> AIM OF THE TASK:
Print the listing below verbatim, passing over each picture.

> INFORMATION SUPPLIED:

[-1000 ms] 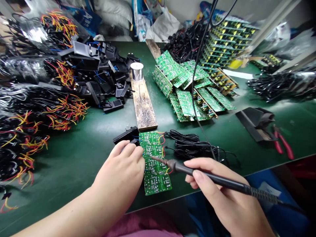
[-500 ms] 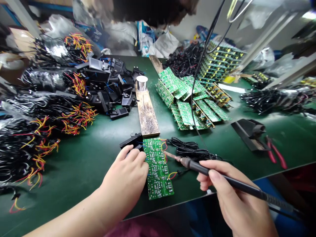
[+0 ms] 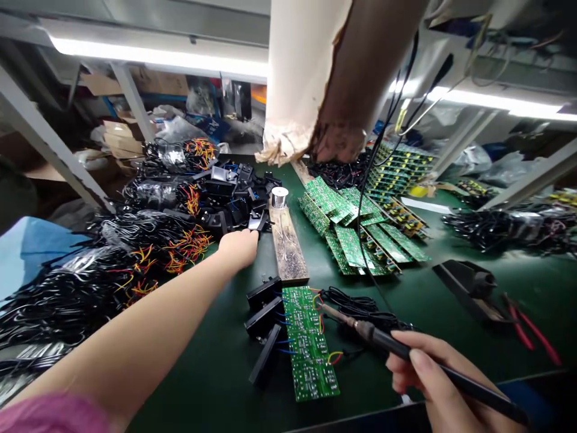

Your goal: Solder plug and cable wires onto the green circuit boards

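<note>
My left hand (image 3: 240, 248) reaches to the near edge of a heap of black plug housings (image 3: 229, 195); its fingertips are at a housing (image 3: 255, 222), and whether they grip it is hidden. My right hand (image 3: 433, 373) holds a soldering iron (image 3: 387, 343), its tip pointing at the right edge of a green circuit board panel (image 3: 311, 343). Blue wires join three black housings (image 3: 262, 319) to the panel's left side. Red and yellow wires and a coiled black cable (image 3: 351, 304) lie along its right side.
Behind the panel, a solder-marked wooden board (image 3: 288, 252) carries a solder spool (image 3: 279, 197). Stacked green boards (image 3: 356, 240) lie right of it. Cable bundles (image 3: 135, 240) fill the left. A black iron holder (image 3: 469, 294) and red-handled pliers (image 3: 532, 331) are at the right.
My left hand has moved from beside the panel forward to the housing heap, uncovering the three wired housings. The view has tilted up. My right hand still holds the iron near the panel's right edge.
</note>
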A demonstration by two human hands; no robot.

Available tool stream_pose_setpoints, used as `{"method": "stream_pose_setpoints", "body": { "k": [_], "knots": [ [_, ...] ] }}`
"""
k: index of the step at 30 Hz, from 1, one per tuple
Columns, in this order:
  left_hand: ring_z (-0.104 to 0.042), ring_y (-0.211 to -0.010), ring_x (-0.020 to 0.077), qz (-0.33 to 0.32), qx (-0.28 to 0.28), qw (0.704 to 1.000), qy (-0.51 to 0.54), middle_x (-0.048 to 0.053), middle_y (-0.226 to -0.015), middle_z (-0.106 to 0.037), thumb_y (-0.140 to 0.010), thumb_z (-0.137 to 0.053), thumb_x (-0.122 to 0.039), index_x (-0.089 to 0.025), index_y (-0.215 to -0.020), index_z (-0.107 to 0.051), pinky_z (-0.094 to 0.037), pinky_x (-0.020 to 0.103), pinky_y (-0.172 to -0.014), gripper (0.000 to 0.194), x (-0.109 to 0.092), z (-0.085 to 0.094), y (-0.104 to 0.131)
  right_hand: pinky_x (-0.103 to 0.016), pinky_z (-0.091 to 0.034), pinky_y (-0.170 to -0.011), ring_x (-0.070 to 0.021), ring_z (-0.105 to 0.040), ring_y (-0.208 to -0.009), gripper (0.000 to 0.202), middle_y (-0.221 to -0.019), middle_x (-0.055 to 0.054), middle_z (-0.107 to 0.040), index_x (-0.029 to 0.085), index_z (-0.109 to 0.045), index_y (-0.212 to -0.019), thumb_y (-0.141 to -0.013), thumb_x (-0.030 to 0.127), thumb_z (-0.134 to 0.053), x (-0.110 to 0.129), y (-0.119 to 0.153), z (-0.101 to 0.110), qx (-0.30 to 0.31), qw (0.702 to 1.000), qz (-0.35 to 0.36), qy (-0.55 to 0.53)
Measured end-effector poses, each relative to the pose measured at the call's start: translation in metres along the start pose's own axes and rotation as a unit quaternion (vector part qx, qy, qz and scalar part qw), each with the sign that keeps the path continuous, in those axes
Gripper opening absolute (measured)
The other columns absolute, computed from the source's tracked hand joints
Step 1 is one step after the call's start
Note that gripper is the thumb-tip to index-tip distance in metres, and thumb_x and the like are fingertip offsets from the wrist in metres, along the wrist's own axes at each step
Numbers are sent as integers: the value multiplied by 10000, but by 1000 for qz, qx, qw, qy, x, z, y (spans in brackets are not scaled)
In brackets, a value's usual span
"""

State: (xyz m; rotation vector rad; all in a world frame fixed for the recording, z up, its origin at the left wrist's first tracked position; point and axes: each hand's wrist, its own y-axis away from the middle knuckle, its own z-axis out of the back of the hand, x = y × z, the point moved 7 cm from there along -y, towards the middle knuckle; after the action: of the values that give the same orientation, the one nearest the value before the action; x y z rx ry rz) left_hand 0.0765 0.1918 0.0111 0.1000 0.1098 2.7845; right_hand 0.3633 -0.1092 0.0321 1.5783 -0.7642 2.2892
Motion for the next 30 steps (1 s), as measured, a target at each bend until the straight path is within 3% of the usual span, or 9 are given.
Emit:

> OUTPUT OF THE TASK:
[-1000 ms] 
[-500 ms] 
[+0 ms] 

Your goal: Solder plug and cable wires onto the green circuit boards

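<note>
My left hand (image 3: 240, 248) reaches to the near edge of a heap of black plug housings (image 3: 229, 195); its fingertips are at a housing (image 3: 255, 222), and whether they grip it is hidden. My right hand (image 3: 433, 373) holds a soldering iron (image 3: 387, 343), its tip pointing at the right edge of a green circuit board panel (image 3: 311, 343). Blue wires join three black housings (image 3: 262, 319) to the panel's left side. Red and yellow wires and a coiled black cable (image 3: 351, 304) lie along its right side.
Behind the panel, a solder-marked wooden board (image 3: 288, 252) carries a solder spool (image 3: 279, 197). Stacked green boards (image 3: 356, 240) lie right of it. Cable bundles (image 3: 135, 240) fill the left. A black iron holder (image 3: 469, 294) and red-handled pliers (image 3: 532, 331) are at the right.
My left hand has moved from beside the panel forward to the housing heap, uncovering the three wired housings. The view has tilted up. My right hand still holds the iron near the panel's right edge.
</note>
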A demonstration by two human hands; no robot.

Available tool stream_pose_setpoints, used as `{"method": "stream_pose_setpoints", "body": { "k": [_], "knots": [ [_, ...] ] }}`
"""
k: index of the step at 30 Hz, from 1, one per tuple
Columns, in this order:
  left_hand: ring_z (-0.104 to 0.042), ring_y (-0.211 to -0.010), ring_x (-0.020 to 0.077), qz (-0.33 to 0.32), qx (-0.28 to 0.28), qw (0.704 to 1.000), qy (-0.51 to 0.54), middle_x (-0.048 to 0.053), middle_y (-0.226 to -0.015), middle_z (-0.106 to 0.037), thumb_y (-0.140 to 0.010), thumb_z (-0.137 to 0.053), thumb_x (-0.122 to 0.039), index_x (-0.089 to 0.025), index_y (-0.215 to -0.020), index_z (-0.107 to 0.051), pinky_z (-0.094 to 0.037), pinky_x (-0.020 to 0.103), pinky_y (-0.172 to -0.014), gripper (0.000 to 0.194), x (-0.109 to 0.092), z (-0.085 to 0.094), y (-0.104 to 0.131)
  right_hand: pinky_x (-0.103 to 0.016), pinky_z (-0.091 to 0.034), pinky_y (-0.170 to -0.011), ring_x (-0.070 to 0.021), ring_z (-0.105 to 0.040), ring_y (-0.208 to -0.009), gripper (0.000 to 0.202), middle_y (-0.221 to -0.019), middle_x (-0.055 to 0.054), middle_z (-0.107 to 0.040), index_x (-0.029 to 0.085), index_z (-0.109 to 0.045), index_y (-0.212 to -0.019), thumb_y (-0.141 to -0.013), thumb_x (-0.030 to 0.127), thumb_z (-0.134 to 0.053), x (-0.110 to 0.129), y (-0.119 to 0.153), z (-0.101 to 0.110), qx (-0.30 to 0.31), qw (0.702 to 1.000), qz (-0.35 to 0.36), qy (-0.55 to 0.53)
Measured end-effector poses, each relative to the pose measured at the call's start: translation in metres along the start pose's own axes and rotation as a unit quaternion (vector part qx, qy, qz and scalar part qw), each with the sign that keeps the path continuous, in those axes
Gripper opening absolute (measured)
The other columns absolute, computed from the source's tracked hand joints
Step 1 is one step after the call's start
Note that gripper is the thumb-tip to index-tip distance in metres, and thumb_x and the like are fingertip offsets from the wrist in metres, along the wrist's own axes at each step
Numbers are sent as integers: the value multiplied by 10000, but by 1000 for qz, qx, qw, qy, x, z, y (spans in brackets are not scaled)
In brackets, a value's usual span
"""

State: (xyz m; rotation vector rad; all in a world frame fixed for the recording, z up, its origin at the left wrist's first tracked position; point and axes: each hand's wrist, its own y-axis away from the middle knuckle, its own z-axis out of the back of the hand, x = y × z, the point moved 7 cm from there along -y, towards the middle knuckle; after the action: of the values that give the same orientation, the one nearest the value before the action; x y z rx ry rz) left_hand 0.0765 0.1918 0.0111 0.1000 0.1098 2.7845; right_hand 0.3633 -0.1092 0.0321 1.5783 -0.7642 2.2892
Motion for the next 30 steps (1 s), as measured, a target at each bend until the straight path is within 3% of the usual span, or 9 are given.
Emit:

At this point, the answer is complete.